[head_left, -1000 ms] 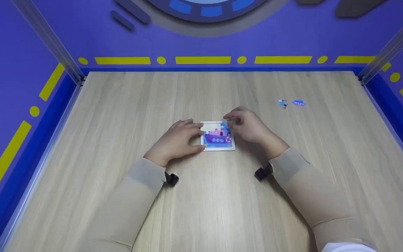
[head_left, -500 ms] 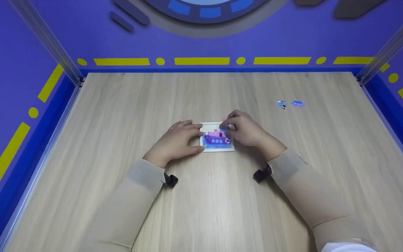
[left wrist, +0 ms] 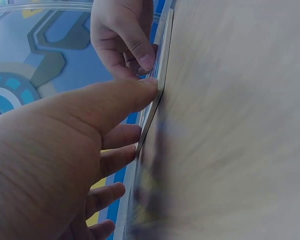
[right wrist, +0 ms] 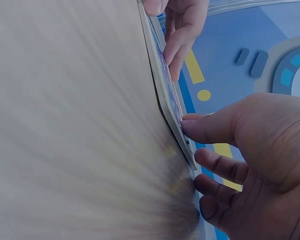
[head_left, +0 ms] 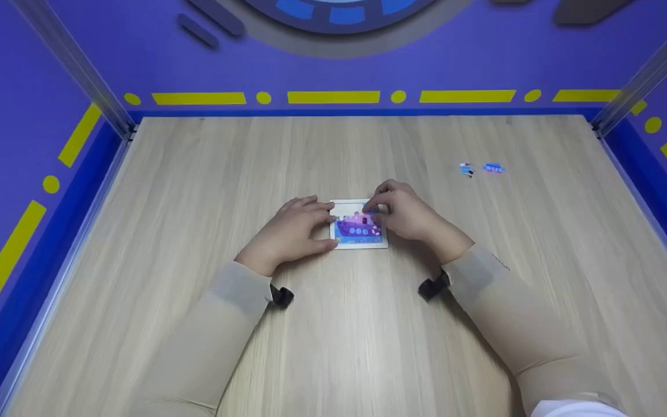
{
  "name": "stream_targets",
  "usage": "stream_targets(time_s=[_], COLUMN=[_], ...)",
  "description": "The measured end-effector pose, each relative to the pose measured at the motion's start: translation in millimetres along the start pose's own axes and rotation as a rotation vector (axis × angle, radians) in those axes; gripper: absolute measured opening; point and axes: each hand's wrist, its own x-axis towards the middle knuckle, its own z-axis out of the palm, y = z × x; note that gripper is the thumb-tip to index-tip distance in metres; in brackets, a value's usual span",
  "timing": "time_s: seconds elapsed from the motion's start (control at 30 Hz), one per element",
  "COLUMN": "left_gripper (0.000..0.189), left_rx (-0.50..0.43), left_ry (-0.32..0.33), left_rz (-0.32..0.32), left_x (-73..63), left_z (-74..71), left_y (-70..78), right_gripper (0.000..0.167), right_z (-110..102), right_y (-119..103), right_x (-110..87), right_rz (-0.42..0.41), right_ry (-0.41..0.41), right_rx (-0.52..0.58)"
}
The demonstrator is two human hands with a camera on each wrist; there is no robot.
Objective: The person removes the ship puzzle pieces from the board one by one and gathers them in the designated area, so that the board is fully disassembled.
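Note:
A small square jigsaw puzzle in a white frame lies mid-table, showing a purple and pink ship. Part of its upper left is bare white. My left hand rests along the frame's left edge, fingers spread and fairly straight, with the thumb at the near corner. At the upper right, my right hand pinches a puzzle piece with thumb and index finger, right down on the board. The fingers mostly cover that piece. Its other fingers curl loosely beside the frame's edge.
Two loose puzzle pieces lie at the back right: one multicoloured, one blue and pink. Blue-purple panels with yellow marks wall in the wooden table at the back and sides.
My right hand has shifted slightly left and lowered the piece onto the board's upper right; over the last half second it stays there. My left hand keeps its place on the frame.

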Motion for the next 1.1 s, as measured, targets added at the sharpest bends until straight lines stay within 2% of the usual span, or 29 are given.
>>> stream_targets(time_s=[0.2, 0.67, 0.93, 1.1], left_gripper=[0.062, 0.063, 0.060, 0.060], left_rx=[0.005, 0.000, -0.012, -0.016], left_ry=[0.002, 0.000, 0.006, 0.009], left_rz=[-0.006, -0.010, -0.012, -0.011], left_x=[0.6, -0.5, -0.2, -0.6], left_z=[-0.2, 0.1, 0.5, -0.1], left_y=[0.5, 1.0, 1.1, 1.3], right_gripper=[0.023, 0.022, 0.040, 0.036], right_z=[-1.9, -1.8, 0.0, 0.3], right_y=[-1.0, 1.3, 0.4, 1.7], right_x=[-0.1, -0.4, 1.2, 2.1], right_rz=[0.002, -0.083, -0.013, 0.014], right_ry=[-0.002, 0.023, 0.027, 0.024], right_rx=[-0.010, 0.004, 0.050, 0.066])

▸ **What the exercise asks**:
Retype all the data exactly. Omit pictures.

▸ **Solution for this exercise**:
[head_left, -1000 ms] 
[head_left, -500 ms] 
[left wrist, +0 ms] 
[right wrist, +0 ms] 
[head_left, +0 ms] 
{
  "name": "stream_targets",
  "usage": "stream_targets(time_s=[_], COLUMN=[_], ...)",
  "description": "The measured end-effector pose, each relative to the pose measured at the motion's start: translation in millimetres along the start pose's own axes and rotation as a rotation vector (axis × angle, radians) in those axes; gripper: absolute measured opening; point and axes: each hand's wrist, its own x-axis towards the middle knuckle, its own z-axis out of the palm, y = z × x; note that gripper is the thumb-tip to index-tip distance in metres; in brackets, a value's usual span",
  "timing": "time_s: seconds elapsed from the motion's start (control at 30 Hz), one per element",
  "COLUMN": "left_gripper (0.000..0.189), left_rx (-0.50..0.43), left_ry (-0.32..0.33), left_rz (-0.32..0.32), left_x (-73..63), left_z (-74..71), left_y (-70..78), right_gripper (0.000..0.167), right_z (-110..102), right_y (-119..103), right_x (-110..87), right_rz (-0.42..0.41), right_ry (-0.41..0.41), right_rx (-0.52..0.58)"
}
The demonstrator is two human hands with a camera on each wrist; there is no robot.
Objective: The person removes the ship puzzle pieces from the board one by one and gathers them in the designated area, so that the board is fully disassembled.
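Note:
A small square jigsaw puzzle in a white frame lies mid-table, showing a purple and pink ship. Part of its upper left is bare white. My left hand rests along the frame's left edge, fingers spread and fairly straight, with the thumb at the near corner. At the upper right, my right hand pinches a puzzle piece with thumb and index finger, right down on the board. The fingers mostly cover that piece. Its other fingers curl loosely beside the frame's edge.
Two loose puzzle pieces lie at the back right: one multicoloured, one blue and pink. Blue-purple panels with yellow marks wall in the wooden table at the back and sides.
My right hand has shifted slightly left and lowered the piece onto the board's upper right; over the last half second it stays there. My left hand keeps its place on the frame.
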
Motion for the next 1.1 s, as measured, targets added at the sharpest bends until straight lines stay within 2% of the usual span, or 29 are given.
>>> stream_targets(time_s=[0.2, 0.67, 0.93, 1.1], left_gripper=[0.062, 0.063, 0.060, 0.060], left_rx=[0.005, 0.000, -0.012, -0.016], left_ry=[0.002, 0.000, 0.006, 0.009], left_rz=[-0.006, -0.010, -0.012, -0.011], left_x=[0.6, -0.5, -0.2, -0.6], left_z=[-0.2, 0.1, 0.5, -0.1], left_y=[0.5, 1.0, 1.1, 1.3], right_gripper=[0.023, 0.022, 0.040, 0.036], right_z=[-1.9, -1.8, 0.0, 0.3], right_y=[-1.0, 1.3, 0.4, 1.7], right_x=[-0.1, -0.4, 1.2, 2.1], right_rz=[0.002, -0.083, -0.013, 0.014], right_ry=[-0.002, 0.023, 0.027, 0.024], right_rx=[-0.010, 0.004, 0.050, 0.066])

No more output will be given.